Software QA FYI - SQAFYI

Test Automation Snake Oil

By: James Bach

Case #1: A product is passed from one maintenance developer to the next. Each new developer discovers that the products design documentation is out of date and that the build process is broken. After a month of analysis, each pronounces it to be poorly engineered and insists on rewriting large portions of the code. After several more months, each quits or is reassigned and the cycle repeats.

Case #2: A product is rushed through development without sufficient understanding of the problems that it's supposed to solve. Many months after it is delivered, a review discovers that it costs more to operate and maintain the system than it would have cost to perform the process it automates by hand.

Case #3: $100,000 is spent on a set of modern integrated development tools. It is soon determined that the tools are not powerful, portable, or reliable enough to serve a large scale development effort. After nearly two years of effort to make them work, they are abandoned. Case #4: Software is written to automate a set of business tasks.

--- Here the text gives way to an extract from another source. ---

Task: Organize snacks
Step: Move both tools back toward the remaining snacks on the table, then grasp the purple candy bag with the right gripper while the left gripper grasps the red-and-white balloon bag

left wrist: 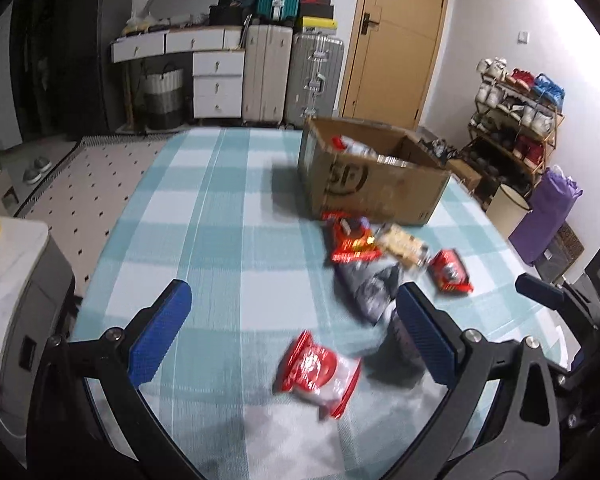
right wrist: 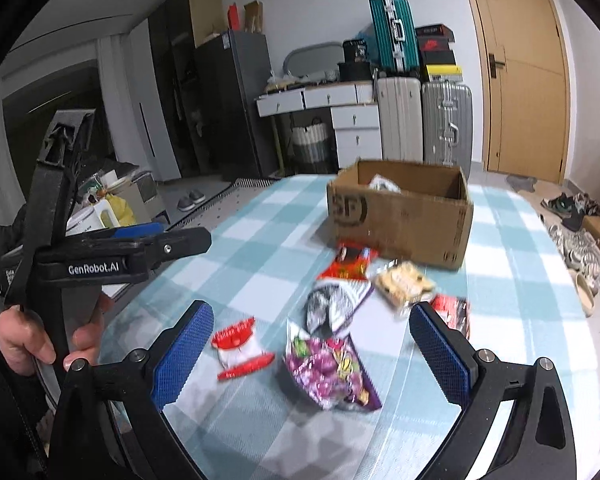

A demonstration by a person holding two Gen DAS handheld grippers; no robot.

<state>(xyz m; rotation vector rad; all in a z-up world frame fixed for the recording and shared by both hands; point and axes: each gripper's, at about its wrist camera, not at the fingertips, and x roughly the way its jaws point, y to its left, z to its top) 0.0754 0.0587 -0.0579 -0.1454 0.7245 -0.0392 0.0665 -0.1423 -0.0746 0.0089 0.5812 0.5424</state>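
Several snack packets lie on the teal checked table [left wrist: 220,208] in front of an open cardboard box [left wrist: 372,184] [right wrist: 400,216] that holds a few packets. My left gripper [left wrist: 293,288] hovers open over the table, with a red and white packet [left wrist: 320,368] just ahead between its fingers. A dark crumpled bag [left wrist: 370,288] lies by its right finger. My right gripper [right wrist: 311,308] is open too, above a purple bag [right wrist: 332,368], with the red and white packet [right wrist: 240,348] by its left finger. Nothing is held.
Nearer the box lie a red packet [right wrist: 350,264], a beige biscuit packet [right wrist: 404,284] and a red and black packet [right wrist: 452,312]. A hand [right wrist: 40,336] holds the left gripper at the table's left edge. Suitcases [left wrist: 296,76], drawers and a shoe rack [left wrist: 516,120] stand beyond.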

But the tasks change so much that the project gets far behind schedule and the output of the system is unreliable. Periodically, the development staff is pulled off the project in order to help perform the tasks by hand, which makes them fall even further behind on the software.

Case #5: A program consisting of many hundreds of nearly independent functions is put into service with only rudimentary testing. Just prior to delivery, a large proportion of the functions are deactivated as part of debugging. Almost a year passes before anyone notices that those functions are missing.

These are vignettes from my own experience, but I bet they sound familiar. It’s a common complaint that most software projects fail, and that should not surprise us— from the outside, software seems so simple, but the devil is in the details, isn't it? Seasoned software engineers know that, and approach each new project with a wary eye and skeptical mind.

Test automation is hard, too. Look again at the five examples, above. They aren't from product development projects. Rather, each of them was an effort to automate testing. In the nine years I spent managing test teams and working with test automation (at some of the hippest and richest companies in the software business, mind you), the most important insight I gained was that test software projects are as susceptible to failure as any other software project. In fact, in my experience, they fail more often, mainly because most organizations don't apply the same care and professionalism to their testware as they do to their shipping products.

Strange, then, that almost all testing pundits, practicing testers, test managers, and of course, companies that sell test tools recommend test automation with such overwhelming enthusiasm. Well, perhaps "strange" is not the right word. After all, CASE tools were a big fad for a while, and test tools are just another species of CASE. From object-orientation to "programmerless" programming, starry-eyed advocacy is nothing new to our industry. So maybe the poor quality of public information and analysis about test automation is not so much strange as it is simply a sign of the immaturity of the field. As a community, perhaps we're still in the phase of admiring the cool idea of test automation, and not yet to the point of recognizing its pitfalls and gotchas.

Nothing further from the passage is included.